Dataset	Size	Source	Purpose
De Novo Molecular Generation	~50k prompts	SAIR and SIU	Generate molecules optimizing a set of up to three properties
Molecular Property prediction	~50k prompts	Polaris	Predict the properties of a molecule (regression + classification)
RetroSynthesis Tasks	~50k reactions	Enamine	Retro-synthesis planning, reactants, products, SMARTS prediction

Downloading Datasets

Our dataset is available on huggingface. The three tasks are separated into three compressed folders: molgendata.tar.gz, property_predictions.tar.gz, and synthesis_tasks.tar.gz. HF datasets are also available, but do not include the metadatas necessary for the reward computation, and are thus only meant for inference.

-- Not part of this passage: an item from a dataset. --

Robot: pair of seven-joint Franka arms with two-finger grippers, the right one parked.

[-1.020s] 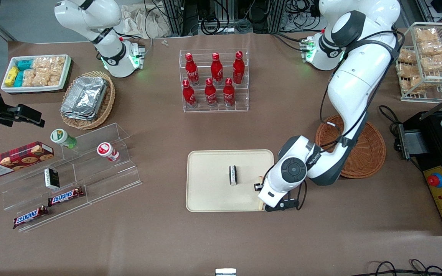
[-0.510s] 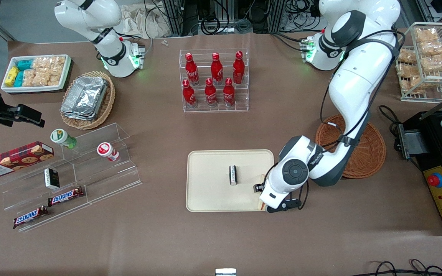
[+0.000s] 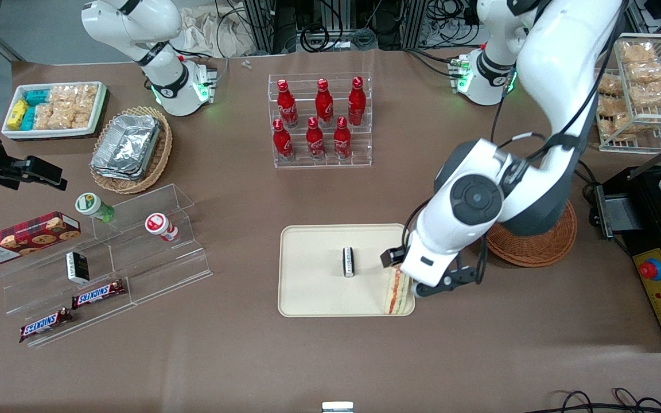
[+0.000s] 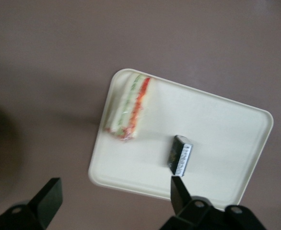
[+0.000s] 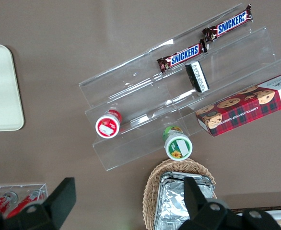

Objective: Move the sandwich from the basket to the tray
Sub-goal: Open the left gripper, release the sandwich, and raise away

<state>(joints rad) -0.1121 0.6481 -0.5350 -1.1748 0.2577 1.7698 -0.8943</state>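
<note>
Tabletop (image 3: 330, 355) carries everything, brown and matte, with bare cloth nearest the front camera. Tray (image 3: 313, 287) sits mid-table; its rim on the working arm's side lies near the round reddish-brown basket (image 3: 543, 246), which is partly covered by the arm and shows nothing inside where visible.

Sandwich (image 3: 397, 293) lies on the tray, filling edge up, tucked into the corner nearest the front camera on the basket's side. In the wrist view the sandwich (image 4: 128, 112) appears to overlap the rim slightly along one side; cannot tell if it rests fully on the flat. Small dark packet (image 3: 349, 261) stands near tray centre, well apart from the sandwich.

Hand (image 3: 416, 284) hovers above the tray's basket-side edge, over the sandwich's end. Wrist view shows the two fingertips (image 4: 49, 196) spread wide with nothing between them; sandwich is free of the hand.

Judgement: placement step looks done, release complete. Remaining move is a retreat, which calls for a straight lift before any sideways travel, so the fingers do not clip the sandwich or tray rim.

Room: open tabletop on the camera side of the tray. Bottle rack (image 3: 320, 123) is farther from the camera, well apart.
</note>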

# Extract tarball datasets
tar -xzf molgendata.tar.gz
tar -xzf property_prediction.tar.gz
tar -xzf synthesis_tasks.tar.gz

Warning

To perform de novo molecular generation with docking constraints, the path to the molgendata folder should be provided to the reward server via the DATA_PATH environment variable. (See Reward Server Configuration for more details.)

Data Organization

Molecular Generation DataProperty Prediction DataRetro-Synthesis Data

molgendata/              # Docking targets
├── docking_targets.json
├── names_mapping.json
├── pockets_info.json
├── pdb_files/
├── train_data/
│   └── train_prompts.jsonl
│   └── train_prompts_boxed.jsonl
├── eval_data/
│   └── eval_prompts_ood_boxed.jsonl
│   └── eval_prompts_ood.jsonl
└── test_data/
    └── test_prompts_ood_boxed.jsonl
    └── test_prompts_ood.jsonl

property_prediction/               # Reaction data
├── train_prompts_boxed.jsonl
└── eval_prompts_ood_boxed.jsonl

synthesis_tasks/                 # Multi-task benchmarks
├── train_prompts.jsonl
└── eval_prompts
    └── eval_prompts_[chembl/enamine]_[#building blocks].jsonl

Data Format

Our data are stored in JSONL format, represented by a pydantic base model (source):

class Message(BaseModel):
    """Represents a single message in a conversation"""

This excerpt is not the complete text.